The same type of simulations can be performed using this ShinyApp (use panel “AR(1) Simulation”).

$The three samples have been simulated using the following data generating process: $x_t = \mu + \rho (x_{t-1}-\mu) + \sqrt{1-\rho^2}\varepsilon_t$, where $\varepsilon_t \sim \mathcal{N}(0,1)$. Case A: $\rho = 0$; Case B: $\rho = 0.7$; Case C: $\rho = 0.999$. In the three cases, $\mathbb{E}(x_t)=\mu=2$ and $\mathbb{V}ar(x_t)=1$.$

Figure 8.5: The three samples have been simulated using the following data generating process: $x_t = \mu + \rho (x_{t-1}-\mu) + \sqrt{1-\rho^2}\varepsilon_t$, where $\varepsilon_t \sim \mathcal{N}(0,1)$. Case A: $\rho = 0$; Case B: $\rho = 0.7$; Case C: $\rho = 0.999$. In the three cases, $\mathbb{E}(x_t)=\mu=2$ and $\mathbb{V}ar(x_t)=1$.

8.2 Univariate processes

8.2.1 Moving Average (MA) processes

Definition 8.10 Consider a white noise process $\{\varepsilon_t\}_{t = -\infty}^{+\infty}$ (Def. 8.1).
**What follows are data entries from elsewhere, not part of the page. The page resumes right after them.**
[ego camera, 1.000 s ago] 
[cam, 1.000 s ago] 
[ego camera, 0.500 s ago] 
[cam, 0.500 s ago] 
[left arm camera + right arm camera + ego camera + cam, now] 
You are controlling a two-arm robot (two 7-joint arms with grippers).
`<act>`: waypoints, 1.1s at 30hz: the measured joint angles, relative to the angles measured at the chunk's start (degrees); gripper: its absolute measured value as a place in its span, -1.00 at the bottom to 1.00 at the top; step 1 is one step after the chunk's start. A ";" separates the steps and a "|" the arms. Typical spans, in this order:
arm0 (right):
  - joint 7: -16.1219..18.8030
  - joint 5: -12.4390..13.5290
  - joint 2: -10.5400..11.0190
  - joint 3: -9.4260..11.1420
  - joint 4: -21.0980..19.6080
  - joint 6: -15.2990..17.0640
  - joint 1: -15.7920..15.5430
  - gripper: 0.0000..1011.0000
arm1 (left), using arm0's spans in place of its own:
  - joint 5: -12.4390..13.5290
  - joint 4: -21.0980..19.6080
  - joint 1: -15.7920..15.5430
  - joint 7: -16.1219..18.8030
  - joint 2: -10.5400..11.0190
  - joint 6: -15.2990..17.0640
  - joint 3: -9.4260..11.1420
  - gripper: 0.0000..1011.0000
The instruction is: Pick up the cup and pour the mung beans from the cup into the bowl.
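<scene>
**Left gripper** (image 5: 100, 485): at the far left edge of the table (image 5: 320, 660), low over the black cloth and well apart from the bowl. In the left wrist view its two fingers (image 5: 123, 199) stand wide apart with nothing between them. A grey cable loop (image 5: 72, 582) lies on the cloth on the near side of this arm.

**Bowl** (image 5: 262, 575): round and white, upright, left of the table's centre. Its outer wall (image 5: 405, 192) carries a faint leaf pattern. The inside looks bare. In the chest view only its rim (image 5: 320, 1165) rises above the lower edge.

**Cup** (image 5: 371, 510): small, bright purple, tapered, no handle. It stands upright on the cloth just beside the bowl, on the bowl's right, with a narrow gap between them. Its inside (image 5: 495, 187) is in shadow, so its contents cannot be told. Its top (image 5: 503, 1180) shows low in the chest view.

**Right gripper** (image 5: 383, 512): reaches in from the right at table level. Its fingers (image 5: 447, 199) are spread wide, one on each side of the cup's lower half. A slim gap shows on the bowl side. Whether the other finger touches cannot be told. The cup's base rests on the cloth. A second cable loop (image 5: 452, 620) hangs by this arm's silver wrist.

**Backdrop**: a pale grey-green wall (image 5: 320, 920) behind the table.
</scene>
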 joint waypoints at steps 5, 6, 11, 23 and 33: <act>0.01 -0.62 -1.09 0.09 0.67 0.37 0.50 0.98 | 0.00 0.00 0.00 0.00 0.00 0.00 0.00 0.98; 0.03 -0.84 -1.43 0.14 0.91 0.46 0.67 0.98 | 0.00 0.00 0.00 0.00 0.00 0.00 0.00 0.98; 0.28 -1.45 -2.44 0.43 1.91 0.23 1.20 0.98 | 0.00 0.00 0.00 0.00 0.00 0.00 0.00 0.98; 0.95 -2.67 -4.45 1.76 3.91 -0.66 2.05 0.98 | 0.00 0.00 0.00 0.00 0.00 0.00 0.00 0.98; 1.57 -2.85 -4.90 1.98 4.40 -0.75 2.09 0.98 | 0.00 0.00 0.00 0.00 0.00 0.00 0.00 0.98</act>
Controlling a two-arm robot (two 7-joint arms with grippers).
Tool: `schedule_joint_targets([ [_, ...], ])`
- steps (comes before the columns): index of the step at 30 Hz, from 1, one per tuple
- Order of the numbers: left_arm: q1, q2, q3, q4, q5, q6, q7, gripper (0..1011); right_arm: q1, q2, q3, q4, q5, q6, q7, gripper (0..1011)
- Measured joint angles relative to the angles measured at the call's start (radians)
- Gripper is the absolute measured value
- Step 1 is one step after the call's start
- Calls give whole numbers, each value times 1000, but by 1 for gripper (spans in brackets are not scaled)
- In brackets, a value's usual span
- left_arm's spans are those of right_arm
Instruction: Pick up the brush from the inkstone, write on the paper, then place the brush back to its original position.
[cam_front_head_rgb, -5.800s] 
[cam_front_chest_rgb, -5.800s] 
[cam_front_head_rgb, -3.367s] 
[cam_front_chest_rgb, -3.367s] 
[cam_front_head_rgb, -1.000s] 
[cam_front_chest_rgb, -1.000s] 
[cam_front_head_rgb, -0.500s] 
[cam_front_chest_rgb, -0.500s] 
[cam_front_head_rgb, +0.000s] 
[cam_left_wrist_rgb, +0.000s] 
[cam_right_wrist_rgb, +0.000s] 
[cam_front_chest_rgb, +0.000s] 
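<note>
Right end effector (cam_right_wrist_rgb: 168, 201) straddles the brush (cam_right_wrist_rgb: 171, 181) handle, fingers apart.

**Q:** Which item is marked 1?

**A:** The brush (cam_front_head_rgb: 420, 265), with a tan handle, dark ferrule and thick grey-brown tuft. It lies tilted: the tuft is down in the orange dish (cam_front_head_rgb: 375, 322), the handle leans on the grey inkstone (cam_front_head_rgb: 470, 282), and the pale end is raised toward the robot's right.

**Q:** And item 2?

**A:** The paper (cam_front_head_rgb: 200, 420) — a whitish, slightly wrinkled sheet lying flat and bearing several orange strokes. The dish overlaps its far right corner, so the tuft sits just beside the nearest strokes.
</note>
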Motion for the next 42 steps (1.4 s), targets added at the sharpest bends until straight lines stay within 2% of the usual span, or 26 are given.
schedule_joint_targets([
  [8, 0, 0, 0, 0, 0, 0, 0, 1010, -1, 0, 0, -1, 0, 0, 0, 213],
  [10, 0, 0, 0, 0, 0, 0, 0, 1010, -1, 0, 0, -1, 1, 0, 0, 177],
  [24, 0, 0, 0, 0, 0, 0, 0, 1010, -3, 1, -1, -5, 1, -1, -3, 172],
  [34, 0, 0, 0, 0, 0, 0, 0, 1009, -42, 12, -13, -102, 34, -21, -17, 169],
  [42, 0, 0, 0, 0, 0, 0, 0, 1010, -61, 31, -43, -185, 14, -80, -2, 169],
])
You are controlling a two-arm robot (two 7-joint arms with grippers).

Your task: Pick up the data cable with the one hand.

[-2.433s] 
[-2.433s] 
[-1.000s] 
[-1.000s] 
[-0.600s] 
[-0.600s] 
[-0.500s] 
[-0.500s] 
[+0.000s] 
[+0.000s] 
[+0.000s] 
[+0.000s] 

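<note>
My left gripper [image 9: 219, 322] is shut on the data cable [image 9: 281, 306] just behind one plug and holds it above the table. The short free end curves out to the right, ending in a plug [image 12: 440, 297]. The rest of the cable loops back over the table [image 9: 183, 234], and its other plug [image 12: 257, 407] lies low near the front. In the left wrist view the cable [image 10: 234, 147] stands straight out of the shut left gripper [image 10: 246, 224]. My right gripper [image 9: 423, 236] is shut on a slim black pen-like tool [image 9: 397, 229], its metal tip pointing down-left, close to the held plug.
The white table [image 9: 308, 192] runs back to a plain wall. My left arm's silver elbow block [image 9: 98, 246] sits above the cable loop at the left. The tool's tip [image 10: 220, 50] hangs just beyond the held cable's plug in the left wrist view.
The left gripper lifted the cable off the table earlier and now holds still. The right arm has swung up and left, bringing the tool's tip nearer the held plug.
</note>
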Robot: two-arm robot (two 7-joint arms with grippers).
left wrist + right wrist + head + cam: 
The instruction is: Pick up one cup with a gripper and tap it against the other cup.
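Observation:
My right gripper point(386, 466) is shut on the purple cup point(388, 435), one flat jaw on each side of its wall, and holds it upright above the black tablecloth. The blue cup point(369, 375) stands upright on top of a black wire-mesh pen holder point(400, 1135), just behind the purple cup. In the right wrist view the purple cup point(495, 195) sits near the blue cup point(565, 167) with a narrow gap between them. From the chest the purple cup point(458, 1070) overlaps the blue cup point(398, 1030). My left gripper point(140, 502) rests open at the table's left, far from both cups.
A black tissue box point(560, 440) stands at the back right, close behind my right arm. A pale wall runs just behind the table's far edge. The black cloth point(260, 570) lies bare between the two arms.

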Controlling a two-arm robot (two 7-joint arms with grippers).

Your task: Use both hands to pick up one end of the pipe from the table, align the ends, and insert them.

Then $y_t$ is a first-order moving average process if, for all $t$: \[ y_t = \mu + \varepsilon_t + \theta \varepsilon_{t-1}. \]

If $\mathbb{E}(\varepsilon_t^2)=\sigma^2$, it is easily obtained that the unconditional mean and variances of $y_t$ are: \[ \mathbb{E}(y_t) = \mu, \quad \mathbb{V}ar(y_t) = (1+\theta^2)\sigma^2. \]

The first auto-covariance is: \[ \gamma_1=\mathbb{E}\{(y_t - \mu)(y_{t-1} - \mu)\} = \theta \sigma^2. \]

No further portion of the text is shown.